* **Task item**
Pictures in the data must not be copied, but everything else should be output exactly.

* **Data**
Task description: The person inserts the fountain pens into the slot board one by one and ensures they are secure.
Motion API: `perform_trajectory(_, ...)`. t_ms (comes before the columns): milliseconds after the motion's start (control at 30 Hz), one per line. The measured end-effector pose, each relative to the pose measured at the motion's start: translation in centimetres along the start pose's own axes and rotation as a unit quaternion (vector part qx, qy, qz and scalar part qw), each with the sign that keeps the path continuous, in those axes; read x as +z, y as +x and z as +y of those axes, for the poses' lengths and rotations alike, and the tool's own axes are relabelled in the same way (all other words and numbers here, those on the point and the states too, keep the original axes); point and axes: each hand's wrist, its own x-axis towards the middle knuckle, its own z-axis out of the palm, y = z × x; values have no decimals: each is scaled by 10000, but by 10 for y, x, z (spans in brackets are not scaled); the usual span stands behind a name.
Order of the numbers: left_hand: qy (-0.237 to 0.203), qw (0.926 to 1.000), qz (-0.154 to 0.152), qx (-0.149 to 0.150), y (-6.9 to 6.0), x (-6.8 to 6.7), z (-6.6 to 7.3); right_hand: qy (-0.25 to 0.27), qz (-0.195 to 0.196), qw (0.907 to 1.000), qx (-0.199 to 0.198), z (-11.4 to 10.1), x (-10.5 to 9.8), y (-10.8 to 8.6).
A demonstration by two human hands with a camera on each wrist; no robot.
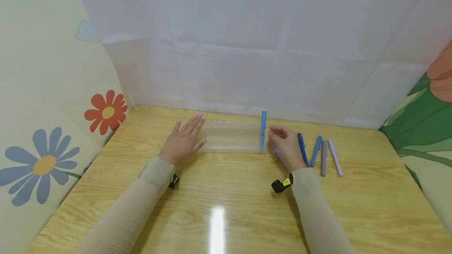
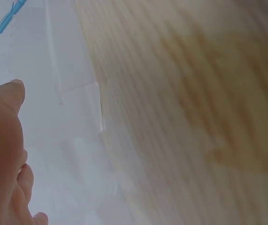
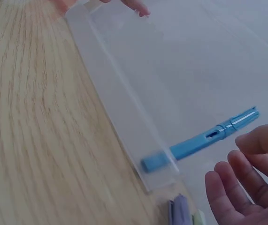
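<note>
A clear plastic pen stand [image 1: 231, 136] sits on the table, with a light blue pen [image 1: 263, 128] standing tilted back in its right end. My left hand [image 1: 183, 139] lies with straight fingers at the stand's left end; whether it presses there I cannot tell. Just right of the light blue pen is my right hand [image 1: 285, 147], its fingers loosely bent with nothing between them. In the right wrist view, the fingertips [image 3: 241, 159] are apart from the pen [image 3: 197, 144]. A purple pen [image 1: 279, 155] lies partly hidden under the right hand.
Right of the right hand lie a dark blue pen [image 1: 302, 149], a blue pen [image 1: 315, 152], a muted purple pen [image 1: 323, 159] and a lilac pen [image 1: 335, 158]. A white cloth [image 1: 229, 69] hangs behind the wooden table [image 1: 226, 191]. Floral panels flank both sides.
</note>
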Motion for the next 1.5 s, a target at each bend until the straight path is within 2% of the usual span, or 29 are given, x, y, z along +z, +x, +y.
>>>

* **Solution below**
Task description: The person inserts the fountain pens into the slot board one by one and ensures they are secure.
Motion API: `perform_trajectory(_, ...)`. t_ms (comes before the columns): milliseconds after the motion's start (control at 30 Hz), one per line. The measured end-effector pose, each relative to the pose measured at the motion's start: translation in centimetres along the start pose's own axes and rotation as a unit quaternion (vector part qx, qy, qz and scalar part qw), each with the sign that keeps the path continuous, in those axes; read x as +z, y as +x and z as +y of those axes, for the poses' lengths and rotations alike, and the tool's own axes are relabelled in the same way (all other words and numbers here, those on the point and the states too, keep the original axes); point and axes: each hand's wrist, its own x-axis towards the middle knuckle, its own z-axis out of the palm, y = z × x; values have no decimals: each is scaled by 10000, but by 10 for y, x, z (spans in brackets are not scaled); the usual span stands behind a name.
Order of the numbers: left_hand: qy (-0.237 to 0.203), qw (0.926 to 1.000), qz (-0.154 to 0.152), qx (-0.149 to 0.150), y (-6.9 to 6.0), x (-6.8 to 6.7), z (-6.6 to 7.3); right_hand: qy (-0.25 to 0.27), qz (-0.195 to 0.196), qw (0.907 to 1.000), qx (-0.199 to 0.198), z (-11.4 to 10.1), x (-10.5 to 9.8), y (-10.8 to 8.6).
A demonstration by two human hands with a camera on each wrist; no robot.
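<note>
A clear plastic pen stand [image 1: 231, 136] sits on the table, with a light blue pen [image 1: 263, 128] standing tilted back in its right end. My left hand [image 1: 183, 139] lies with straight fingers at the stand's left end; whether it presses there I cannot tell. Just right of the light blue pen is my right hand [image 1: 285, 147], its fingers loosely bent with nothing between them. In the right wrist view, the fingertips [image 3: 241, 159] are apart from the pen [image 3: 197, 144]. A purple pen [image 1: 279, 155] lies partly hidden under the right hand.
Right of the right hand lie a dark blue pen [image 1: 302, 149], a blue pen [image 1: 315, 152], a muted purple pen [image 1: 323, 159] and a lilac pen [image 1: 335, 158]. A white cloth [image 1: 229, 69] hangs behind the wooden table [image 1: 226, 191]. Floral panels flank both sides.
</note>
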Motion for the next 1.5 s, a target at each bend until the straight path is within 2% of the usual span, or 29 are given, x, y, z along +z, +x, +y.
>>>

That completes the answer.